Please give again, word for word, the line that contains "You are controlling" and every line after it to the end of the data, with no other lines.

____________

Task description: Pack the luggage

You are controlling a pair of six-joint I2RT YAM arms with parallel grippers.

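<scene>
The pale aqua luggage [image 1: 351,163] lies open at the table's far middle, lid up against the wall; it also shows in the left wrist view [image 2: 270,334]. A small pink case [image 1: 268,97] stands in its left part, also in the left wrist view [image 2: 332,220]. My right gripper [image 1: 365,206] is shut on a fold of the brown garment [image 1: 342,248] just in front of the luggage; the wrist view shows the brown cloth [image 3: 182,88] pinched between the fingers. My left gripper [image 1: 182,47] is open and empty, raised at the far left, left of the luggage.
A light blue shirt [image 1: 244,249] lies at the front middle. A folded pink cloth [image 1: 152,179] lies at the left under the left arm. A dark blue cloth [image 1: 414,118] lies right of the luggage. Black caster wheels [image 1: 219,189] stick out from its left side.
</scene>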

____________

*Output for this exercise:*
You are controlling a pair of six-joint I2RT YAM arms with parallel grippers.

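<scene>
The pale aqua luggage [image 1: 351,163] lies open at the table's far middle, lid up against the wall; it also shows in the left wrist view [image 2: 270,334]. A small pink case [image 1: 268,97] stands in its left part, also in the left wrist view [image 2: 332,220]. My right gripper [image 1: 365,206] is shut on a fold of the brown garment [image 1: 342,248] just in front of the luggage; the wrist view shows the brown cloth [image 3: 182,88] pinched between the fingers. My left gripper [image 1: 182,47] is open and empty, raised at the far left, left of the luggage.
A light blue shirt [image 1: 244,249] lies at the front middle. A folded pink cloth [image 1: 152,179] lies at the left under the left arm. A dark blue cloth [image 1: 414,118] lies right of the luggage. Black caster wheels [image 1: 219,189] stick out from its left side.
</scene>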

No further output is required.